The real trick to the Golden is to gather up some trash and some gold bands (women's in particular) and play around with the narrow notch setting and the notch width dial. If you understand, at least in general, what the notch does and what the notch width dial is doing, it will help make you more effective with the Golden umax. You can dial the notch width dial upwards until troublesome trash items disappear or no longer produce a solid tone (they beep, but it is broken). I think that you will find that some of the gold will disappear too, but that most of it will remain detectable by the Golden.
The intent of the Golden is to allow you to go into a fairly trashy area and to eliminate a lot of the lower conductivity trash items. If you dig 35% less trash while filtering out only 10% of potential rings in that same area of conductivity, it tilts the odds in your favor. I only use the notch when the trash is so fierce that I have decided that I will not otherwise dig targets in the pull-tab range. The Golden can make the job more manageable in these situations.

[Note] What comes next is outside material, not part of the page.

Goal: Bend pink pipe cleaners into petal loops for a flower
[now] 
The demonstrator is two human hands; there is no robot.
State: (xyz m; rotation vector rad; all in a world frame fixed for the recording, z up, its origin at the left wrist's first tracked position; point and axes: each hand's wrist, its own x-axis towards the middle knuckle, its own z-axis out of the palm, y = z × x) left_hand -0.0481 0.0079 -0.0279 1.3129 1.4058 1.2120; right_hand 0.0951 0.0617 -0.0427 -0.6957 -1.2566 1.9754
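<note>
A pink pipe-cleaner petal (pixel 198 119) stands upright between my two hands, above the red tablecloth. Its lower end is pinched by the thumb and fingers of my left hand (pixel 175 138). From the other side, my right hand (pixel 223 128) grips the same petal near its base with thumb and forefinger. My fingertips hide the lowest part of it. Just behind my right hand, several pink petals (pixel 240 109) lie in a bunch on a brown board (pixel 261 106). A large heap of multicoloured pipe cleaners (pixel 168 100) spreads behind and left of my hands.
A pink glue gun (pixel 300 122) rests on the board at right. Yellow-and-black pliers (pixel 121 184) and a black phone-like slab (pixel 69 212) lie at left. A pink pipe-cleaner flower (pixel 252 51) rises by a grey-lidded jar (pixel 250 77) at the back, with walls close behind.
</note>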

The best I have done in terms of depth with the Golden is 6.5" to 7" on a silver dime and it was a really sketchy dig in the sense that most folks would have rightfully walked on. I'd say that 6" is pretty close to the end of the Golden's realistic range on dimes. I think that the detector is intentionally numbed down a bit so it doesn't sound off on micro-trash. It is able to get into trashy spots that would drive you insane with some other detectors and go cherry pick most of the good stuff. But the trade off for not being fooled by small pieces of trash is that it's depth isn't going to blow you away.
Anyhow, these features all combine to make the Golden umax a fairly effortless trash hunter. It is also a very fun, enjoyable detector to use because it keeps you out of most of the really frustrating recovery situations. You will almost never be combing through grass roots looking for a speck of aluminum trash - the Golden just cruises on by.
About the only tip that I have for you is to listen to the threshold for a little bit when you first turn it on. If the area has some EMI problems, you can probably hear it in the threshold. The Golden does a good job of filtering all of this out once it is in discrimination mode, but if you notice EMI while in all-metal, you will probably want to slow your sweep speed down and work a little slower than normal.